Work to be completed -
Give the lines below again exactly, starting with the line that holds "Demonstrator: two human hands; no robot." and going on through the line that holds "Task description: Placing".

Records from a data source
________________________________________
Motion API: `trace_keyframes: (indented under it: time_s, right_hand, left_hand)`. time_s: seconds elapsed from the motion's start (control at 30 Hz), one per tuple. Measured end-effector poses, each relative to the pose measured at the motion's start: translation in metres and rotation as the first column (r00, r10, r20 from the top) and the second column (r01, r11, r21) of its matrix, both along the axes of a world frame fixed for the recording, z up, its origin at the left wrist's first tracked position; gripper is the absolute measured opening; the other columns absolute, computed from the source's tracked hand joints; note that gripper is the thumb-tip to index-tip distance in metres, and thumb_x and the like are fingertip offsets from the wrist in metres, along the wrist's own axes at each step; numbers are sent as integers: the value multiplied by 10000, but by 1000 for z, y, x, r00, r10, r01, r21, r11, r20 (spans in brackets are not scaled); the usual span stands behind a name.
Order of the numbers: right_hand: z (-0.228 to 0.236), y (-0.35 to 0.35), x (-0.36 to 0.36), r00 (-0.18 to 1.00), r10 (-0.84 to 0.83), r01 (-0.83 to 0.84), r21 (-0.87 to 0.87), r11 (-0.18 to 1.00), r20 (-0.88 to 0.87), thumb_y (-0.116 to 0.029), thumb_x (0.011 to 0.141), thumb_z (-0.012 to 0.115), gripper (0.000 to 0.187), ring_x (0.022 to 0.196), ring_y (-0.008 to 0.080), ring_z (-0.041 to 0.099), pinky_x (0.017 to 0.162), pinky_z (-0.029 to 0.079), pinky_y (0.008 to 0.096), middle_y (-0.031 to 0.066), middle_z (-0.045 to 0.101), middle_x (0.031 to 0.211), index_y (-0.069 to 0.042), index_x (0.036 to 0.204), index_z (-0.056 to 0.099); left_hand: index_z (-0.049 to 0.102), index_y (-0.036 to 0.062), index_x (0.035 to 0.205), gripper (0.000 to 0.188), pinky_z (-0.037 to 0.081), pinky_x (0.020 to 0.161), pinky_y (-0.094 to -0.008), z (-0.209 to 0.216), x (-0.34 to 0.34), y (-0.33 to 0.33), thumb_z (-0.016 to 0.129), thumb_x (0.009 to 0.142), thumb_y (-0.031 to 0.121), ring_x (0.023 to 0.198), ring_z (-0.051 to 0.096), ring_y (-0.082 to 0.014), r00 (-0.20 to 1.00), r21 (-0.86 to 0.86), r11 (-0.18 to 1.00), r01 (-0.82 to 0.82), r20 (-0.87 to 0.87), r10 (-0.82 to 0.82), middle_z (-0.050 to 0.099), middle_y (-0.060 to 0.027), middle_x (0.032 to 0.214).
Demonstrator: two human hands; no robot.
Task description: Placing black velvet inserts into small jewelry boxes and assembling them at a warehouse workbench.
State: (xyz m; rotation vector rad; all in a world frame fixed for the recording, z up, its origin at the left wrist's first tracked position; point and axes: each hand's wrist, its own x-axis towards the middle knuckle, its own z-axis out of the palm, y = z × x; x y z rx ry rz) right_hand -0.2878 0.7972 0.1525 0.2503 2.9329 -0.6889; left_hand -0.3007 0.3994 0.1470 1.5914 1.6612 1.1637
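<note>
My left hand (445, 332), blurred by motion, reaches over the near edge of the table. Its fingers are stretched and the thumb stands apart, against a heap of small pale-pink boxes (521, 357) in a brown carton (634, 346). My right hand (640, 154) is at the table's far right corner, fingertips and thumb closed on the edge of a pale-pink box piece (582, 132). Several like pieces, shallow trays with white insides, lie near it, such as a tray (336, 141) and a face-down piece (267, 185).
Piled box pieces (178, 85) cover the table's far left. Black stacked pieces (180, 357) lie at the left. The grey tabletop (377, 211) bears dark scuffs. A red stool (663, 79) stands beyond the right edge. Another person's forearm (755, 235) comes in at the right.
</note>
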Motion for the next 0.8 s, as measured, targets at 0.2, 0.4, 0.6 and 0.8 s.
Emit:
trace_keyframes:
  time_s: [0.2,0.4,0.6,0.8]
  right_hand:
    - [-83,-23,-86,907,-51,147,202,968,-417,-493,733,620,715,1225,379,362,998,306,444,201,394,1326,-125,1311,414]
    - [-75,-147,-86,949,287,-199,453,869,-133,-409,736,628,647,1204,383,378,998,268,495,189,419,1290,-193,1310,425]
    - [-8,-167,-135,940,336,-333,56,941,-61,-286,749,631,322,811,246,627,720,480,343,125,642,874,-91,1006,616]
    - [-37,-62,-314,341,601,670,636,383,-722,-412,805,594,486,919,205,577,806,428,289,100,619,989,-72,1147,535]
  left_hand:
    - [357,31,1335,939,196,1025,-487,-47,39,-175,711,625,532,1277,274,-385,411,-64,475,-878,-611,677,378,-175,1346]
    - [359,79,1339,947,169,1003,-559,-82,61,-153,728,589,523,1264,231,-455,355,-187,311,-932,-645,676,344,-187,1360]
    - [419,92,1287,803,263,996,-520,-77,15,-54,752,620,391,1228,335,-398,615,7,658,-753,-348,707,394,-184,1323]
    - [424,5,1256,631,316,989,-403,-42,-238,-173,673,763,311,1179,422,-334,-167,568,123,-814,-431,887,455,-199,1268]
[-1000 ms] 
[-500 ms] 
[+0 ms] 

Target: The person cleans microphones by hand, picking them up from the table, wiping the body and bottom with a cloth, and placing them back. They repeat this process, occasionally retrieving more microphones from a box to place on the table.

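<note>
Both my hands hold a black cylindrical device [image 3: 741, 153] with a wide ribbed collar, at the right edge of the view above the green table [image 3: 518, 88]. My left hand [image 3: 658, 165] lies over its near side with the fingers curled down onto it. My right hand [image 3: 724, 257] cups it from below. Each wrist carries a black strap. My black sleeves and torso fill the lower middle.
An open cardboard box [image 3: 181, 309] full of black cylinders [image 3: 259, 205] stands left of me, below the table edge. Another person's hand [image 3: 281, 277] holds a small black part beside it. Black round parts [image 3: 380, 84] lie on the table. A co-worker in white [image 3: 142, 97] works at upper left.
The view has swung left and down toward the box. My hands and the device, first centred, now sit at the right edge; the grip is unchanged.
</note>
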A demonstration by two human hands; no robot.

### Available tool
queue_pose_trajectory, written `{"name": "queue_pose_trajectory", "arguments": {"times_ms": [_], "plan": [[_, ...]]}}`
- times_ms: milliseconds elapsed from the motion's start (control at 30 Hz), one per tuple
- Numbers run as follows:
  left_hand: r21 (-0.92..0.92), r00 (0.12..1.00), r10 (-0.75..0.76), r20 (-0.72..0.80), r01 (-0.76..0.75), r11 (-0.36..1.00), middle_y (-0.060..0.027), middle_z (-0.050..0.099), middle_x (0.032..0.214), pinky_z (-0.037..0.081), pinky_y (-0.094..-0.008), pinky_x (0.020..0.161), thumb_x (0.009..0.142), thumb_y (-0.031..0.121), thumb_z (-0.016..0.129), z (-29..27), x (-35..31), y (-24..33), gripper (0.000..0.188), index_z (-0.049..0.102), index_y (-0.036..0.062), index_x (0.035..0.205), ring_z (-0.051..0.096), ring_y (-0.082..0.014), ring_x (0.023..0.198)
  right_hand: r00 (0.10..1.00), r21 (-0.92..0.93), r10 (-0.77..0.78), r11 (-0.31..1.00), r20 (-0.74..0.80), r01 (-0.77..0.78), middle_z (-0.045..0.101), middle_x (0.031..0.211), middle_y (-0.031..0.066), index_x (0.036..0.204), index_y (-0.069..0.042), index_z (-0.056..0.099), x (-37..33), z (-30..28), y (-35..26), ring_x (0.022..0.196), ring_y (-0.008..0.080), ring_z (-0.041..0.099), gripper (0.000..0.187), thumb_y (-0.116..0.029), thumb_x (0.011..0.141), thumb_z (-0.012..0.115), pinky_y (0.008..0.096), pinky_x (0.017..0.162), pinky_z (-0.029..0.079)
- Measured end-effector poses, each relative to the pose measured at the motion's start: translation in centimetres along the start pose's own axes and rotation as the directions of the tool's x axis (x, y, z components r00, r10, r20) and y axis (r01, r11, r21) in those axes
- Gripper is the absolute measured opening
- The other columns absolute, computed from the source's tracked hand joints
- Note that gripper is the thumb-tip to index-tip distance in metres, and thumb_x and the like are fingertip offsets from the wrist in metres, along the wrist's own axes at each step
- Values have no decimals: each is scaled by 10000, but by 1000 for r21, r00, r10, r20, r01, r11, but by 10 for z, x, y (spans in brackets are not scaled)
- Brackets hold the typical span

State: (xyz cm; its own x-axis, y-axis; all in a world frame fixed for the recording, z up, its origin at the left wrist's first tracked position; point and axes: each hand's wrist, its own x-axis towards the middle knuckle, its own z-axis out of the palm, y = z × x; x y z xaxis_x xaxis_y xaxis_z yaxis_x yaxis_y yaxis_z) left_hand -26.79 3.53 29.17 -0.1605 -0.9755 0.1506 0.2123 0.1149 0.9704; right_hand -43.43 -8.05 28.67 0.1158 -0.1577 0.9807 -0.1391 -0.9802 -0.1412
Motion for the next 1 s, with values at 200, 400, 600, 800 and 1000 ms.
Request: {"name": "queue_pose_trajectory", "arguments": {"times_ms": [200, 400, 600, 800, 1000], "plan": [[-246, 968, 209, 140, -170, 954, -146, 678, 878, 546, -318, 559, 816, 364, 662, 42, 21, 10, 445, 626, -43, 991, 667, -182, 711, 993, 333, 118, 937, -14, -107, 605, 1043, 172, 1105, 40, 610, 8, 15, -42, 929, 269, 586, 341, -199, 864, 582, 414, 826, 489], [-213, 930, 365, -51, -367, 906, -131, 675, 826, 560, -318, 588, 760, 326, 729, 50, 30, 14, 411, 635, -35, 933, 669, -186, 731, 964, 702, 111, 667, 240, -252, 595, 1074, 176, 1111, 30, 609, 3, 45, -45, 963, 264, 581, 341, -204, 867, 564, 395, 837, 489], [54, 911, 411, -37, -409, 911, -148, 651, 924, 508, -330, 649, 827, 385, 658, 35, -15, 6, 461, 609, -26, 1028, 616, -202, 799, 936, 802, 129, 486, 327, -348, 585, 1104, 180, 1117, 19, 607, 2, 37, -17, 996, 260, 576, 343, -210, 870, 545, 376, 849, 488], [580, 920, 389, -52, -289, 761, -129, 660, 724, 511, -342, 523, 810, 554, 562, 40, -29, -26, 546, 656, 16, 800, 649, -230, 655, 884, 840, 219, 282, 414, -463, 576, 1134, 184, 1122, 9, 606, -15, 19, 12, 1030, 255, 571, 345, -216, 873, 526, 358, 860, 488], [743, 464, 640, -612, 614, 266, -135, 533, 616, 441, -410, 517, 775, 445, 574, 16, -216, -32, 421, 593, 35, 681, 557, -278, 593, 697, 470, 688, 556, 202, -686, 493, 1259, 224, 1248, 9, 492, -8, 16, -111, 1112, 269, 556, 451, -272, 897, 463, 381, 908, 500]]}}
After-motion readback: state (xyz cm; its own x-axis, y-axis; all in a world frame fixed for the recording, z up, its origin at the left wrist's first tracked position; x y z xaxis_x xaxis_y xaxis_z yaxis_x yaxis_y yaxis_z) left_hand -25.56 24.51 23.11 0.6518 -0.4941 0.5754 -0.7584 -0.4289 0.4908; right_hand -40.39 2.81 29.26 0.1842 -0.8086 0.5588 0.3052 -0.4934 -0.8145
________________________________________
Output -
Demonstrator: two human hands; no robot.
Task description: Placing black velvet inserts into small jewelry boxes and assembling them at a warehouse workbench.

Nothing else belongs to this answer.